母子留学で何年海外生活をするか。大学進学を目処に帰国される方が多いように感じました。大学生になれば子ども1人でも留学できるし、日本の大学に進学するとしても、当時は帰国子女扱いで受験できることも魅力だったかもしれません。
17、8歳になれば自分の考えも出てきますから、親がどうこう言うまでもなく、自分で進路を決めて自分で動くようになります。

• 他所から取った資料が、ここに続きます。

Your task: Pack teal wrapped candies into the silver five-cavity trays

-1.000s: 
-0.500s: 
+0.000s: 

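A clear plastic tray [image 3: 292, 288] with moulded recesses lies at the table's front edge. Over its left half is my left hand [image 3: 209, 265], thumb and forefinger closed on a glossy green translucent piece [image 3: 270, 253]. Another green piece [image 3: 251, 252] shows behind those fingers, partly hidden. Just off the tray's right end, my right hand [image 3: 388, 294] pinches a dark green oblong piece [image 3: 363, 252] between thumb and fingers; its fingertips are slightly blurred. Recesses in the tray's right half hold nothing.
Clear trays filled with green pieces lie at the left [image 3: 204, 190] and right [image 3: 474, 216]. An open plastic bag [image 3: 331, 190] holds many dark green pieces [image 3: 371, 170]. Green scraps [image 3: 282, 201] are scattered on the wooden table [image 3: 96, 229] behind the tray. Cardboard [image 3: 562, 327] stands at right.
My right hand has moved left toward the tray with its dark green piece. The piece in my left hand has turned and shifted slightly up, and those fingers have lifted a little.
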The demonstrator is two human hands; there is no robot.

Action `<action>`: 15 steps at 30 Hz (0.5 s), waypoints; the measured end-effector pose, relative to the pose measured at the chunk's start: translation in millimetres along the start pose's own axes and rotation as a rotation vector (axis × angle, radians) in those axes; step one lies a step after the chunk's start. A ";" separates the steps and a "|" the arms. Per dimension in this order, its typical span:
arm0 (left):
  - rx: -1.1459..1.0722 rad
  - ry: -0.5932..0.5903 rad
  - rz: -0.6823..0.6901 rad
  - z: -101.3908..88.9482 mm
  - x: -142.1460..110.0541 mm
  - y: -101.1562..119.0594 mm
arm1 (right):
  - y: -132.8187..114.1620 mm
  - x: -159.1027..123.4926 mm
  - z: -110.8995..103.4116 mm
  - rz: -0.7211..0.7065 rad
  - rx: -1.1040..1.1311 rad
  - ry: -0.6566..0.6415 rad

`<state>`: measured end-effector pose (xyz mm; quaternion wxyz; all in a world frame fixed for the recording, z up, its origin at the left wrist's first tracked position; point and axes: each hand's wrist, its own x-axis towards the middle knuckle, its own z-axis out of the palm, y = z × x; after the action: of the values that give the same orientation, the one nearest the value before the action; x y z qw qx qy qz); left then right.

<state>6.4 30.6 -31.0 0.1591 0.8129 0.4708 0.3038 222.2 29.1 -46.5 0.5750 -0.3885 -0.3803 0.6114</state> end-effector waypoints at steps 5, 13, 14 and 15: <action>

大変なのは、幼い頃から海外に出て、日本の小学校や中学校に戻ると言う場合です。海外では個性や自主性を大切にされていたのに、日本に戻った途端に「周りに合わせる」とか「考えを主張しない」ことが大切になったりするので、敏感な年齢の子どもたちは混乱し、うまく環境に適応できないこともよくあります。海外の環境に慣れるより、日本への再適応の方が難しいかもしれません。そういう時は帰国子女用の相談プログラムも用意されているので、頼ってみて良いと思います。この年齢で「自分てなぁに?」と向き合わなければならないことは、苦しくはあっても長い人生で考えれば、とても有益なことだと思います。

バンジーを飛んだあと


とにかく、最初に日本を出る時がいちばん怖かったです。「失敗したらどうしよう」引越す準備をしながら毎日考えました。考え疲れたある日、「失敗ってなんだろう?そもそも行かないことこそが、私にとっての失敗ではないか?今行かなければ、きっと10年後には後悔する」と思いました。結局ニュージーランドには8ヶ月滞在しただけで、その後はヨーロッパに拠点を移しましたが、バンジーを飛ぶ怖さがあったのは日本を出る時だけでした。日本か海外か、そういう感じです。バンジーを飛んで日本を出たあとは、ひたすら夢を追いかけて毎日を過ごしていたように感じます。日本の教育のレールを外れること=バンジーを飛ぶ。みんなと同じではなくなる怖さ。守られるものがなくなるような怖さ。自己責任で、自分で決めていかなければならなくなる怖さ。さまざまな怖さがありますが、バンジーを飛んだ経験から私が確信できるのは、レールを降りたらそこには大地が広がっているということ。私たちは母子留学という形でレールを降りましたが、そのやり方はいろいろあると思います。小学校、中学校、高校、大学の順に進んでいく、ということさえ幻です。現に子どもたちは海外の大学に進学後、通信教育で日本の高校を卒業しました。こういう進路を想定していたわけではなく、結果的にそうなったというだけなのですが、こういうこともあるのだと知っているだけで、少しはレールを外れる怖さが薄らげばいいな、と思っています。現在では通信教育制度もさまざまあります。学校に行かない、というのは1つの選択肢であって、マイナスのことではないのです。人と同じようにできないということは、人とは違うことができるということ。自信を持ってバンジーを飛んでください!そこには飛んだ人にしか感じられない大地が広がっています!